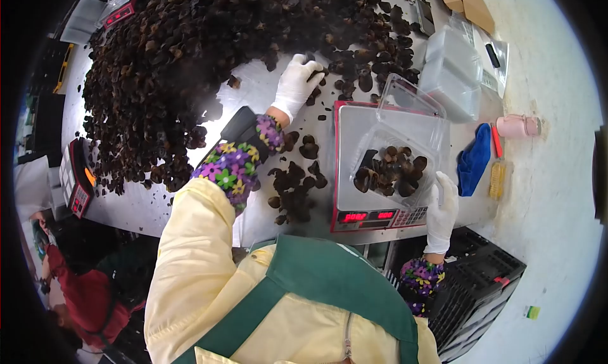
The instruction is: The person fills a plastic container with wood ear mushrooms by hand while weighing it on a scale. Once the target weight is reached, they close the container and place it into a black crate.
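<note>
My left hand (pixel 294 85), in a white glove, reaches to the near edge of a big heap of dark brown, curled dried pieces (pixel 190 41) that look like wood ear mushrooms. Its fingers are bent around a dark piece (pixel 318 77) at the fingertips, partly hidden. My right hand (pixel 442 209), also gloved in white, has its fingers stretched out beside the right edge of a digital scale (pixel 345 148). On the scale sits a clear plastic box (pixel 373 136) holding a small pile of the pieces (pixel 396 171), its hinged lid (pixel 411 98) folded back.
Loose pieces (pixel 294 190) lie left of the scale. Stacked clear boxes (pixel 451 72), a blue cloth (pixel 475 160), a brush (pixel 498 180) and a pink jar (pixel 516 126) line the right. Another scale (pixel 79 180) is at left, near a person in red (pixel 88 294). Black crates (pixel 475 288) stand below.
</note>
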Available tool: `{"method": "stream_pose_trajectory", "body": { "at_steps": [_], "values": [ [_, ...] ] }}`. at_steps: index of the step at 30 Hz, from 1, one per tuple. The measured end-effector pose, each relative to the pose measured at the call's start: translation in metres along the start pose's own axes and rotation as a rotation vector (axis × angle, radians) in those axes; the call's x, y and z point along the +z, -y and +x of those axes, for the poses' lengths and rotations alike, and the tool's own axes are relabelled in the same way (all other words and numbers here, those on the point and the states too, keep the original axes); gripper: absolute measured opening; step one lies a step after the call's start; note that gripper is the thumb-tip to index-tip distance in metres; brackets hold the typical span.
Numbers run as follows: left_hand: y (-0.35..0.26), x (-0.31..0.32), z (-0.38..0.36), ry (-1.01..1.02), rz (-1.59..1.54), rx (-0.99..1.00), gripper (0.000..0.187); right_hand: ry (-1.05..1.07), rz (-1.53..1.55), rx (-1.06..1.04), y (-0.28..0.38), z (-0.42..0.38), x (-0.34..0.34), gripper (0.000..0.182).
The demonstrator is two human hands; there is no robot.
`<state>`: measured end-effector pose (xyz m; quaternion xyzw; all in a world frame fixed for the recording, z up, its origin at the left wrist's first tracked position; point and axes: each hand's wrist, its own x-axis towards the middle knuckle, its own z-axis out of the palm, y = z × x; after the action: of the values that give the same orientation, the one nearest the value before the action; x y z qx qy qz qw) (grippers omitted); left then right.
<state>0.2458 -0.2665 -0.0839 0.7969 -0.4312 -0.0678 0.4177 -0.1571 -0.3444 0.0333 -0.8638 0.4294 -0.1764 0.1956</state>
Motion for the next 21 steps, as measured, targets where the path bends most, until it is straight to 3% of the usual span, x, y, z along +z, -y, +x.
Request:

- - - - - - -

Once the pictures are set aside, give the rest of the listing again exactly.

#### [ANSWER TO THIS PROBLEM]
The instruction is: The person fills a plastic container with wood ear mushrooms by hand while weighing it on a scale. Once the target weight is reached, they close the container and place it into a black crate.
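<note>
My left hand (pixel 294 85), in a white glove, reaches to the near edge of a big heap of dark brown, curled dried pieces (pixel 190 41) that look like wood ear mushrooms. Its fingers are bent around a dark piece (pixel 318 77) at the fingertips, partly hidden. My right hand (pixel 442 209), also gloved in white, has its fingers stretched out beside the right edge of a digital scale (pixel 345 148). On the scale sits a clear plastic box (pixel 373 136) holding a small pile of the pieces (pixel 396 171), its hinged lid (pixel 411 98) folded back.
Loose pieces (pixel 294 190) lie left of the scale. Stacked clear boxes (pixel 451 72), a blue cloth (pixel 475 160), a brush (pixel 498 180) and a pink jar (pixel 516 126) line the right. Another scale (pixel 79 180) is at left, near a person in red (pixel 88 294). Black crates (pixel 475 288) stand below.
</note>
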Available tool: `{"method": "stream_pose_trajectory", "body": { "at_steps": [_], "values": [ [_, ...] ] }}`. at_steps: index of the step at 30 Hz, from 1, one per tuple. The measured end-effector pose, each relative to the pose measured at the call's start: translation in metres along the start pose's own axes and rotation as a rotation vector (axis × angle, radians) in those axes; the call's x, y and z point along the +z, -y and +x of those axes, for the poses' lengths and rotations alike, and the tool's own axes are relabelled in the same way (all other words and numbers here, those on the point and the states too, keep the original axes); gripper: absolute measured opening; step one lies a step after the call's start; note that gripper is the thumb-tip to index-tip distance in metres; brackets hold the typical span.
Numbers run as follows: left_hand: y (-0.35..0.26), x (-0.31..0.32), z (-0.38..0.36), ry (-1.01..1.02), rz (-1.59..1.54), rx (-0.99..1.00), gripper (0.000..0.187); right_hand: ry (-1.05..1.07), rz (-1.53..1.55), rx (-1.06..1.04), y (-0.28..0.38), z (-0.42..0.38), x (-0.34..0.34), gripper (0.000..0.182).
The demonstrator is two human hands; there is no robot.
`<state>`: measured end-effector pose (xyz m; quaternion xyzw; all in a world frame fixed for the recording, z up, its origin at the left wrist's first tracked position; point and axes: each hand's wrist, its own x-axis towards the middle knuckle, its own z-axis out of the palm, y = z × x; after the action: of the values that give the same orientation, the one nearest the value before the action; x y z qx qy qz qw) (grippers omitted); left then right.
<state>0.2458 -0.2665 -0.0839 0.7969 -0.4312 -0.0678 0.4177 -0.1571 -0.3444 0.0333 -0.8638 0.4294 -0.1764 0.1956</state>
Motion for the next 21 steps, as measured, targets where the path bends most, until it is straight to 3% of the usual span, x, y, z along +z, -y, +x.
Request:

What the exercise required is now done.